In the end, I find nothing and I head back through the gate not knowing what caused his alarm. He came back over to me and over came the goats. The four of us stood together in the quiet night, letting go of any fear. When I could feel their tension slip away and I could hear Alibi's breath soften, I knew I could start contemplating bedtime again.

Getting back to this morning, unlike the other night, Alibi was not snorting. There was no audible sound from him but he most certainly called me. As I noted his neck wringing, with really really tired eyes I started to take in the scene. He had managed to get his hind leg caught in the electric net fencing around the pear trees.

For my convenience only, I do not have the fence energized. For the most part, they all assume it's always hot...until they don't.

Here we go again, dress up, head out. The goodles are once again standing back and side by side, not in fear this time but in concern. They understand that getting closer to him may stress him out.

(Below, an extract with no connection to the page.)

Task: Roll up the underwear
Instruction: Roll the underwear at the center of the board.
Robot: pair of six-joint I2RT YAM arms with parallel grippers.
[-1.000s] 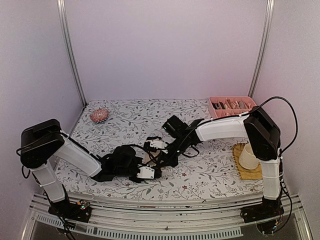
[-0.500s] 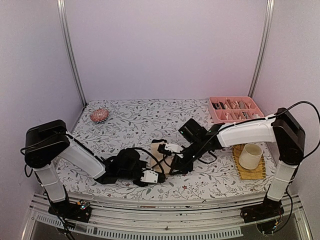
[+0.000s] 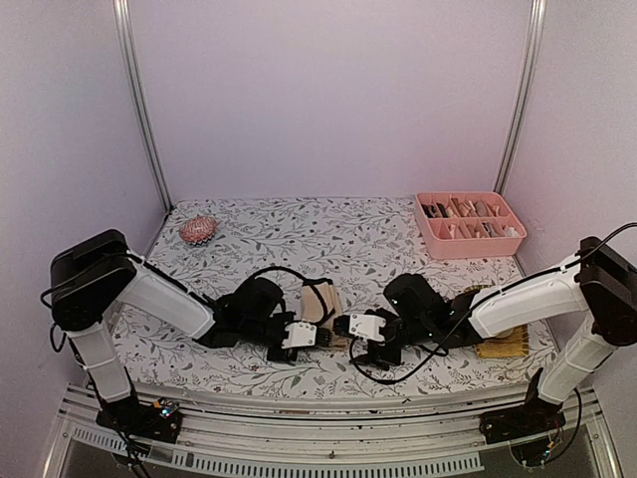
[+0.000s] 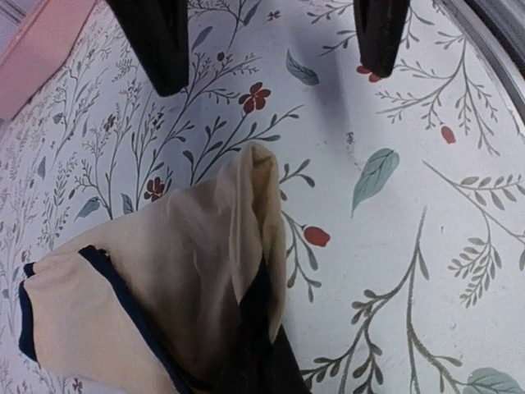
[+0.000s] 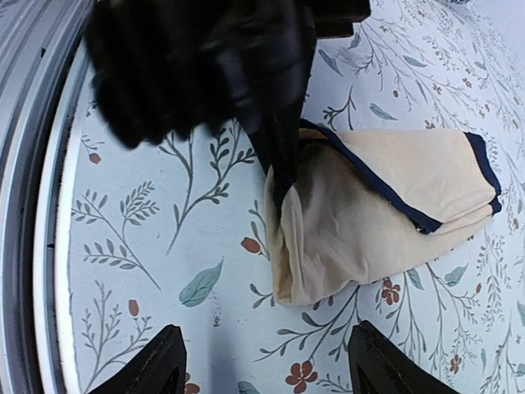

Alibi knows me so well he knows I'm there to solve his every problem. He recognizes his hind leg is caught. If you know anything about an animal, you know that anything around their legs generally sets them to panic, particularly animals considered prey. Their legs are their escape. But rather than panic and try to pull out of the fence, which really would be typical of many other horses, he was standing still trusting I would hear his call.

As I approach, not speaking a word, he poops. Ha! Finally he can relax. He cooperates and lifts his hind leg for me so I can untangle the fence and kiss him with reassurance that he is safe to move. Once again, the goodles come over now that everything is clear, and the morning carries on like any other day.

The thinking goes that I might as well scoop poop, let the girls out, and put out some hay while I'm out there.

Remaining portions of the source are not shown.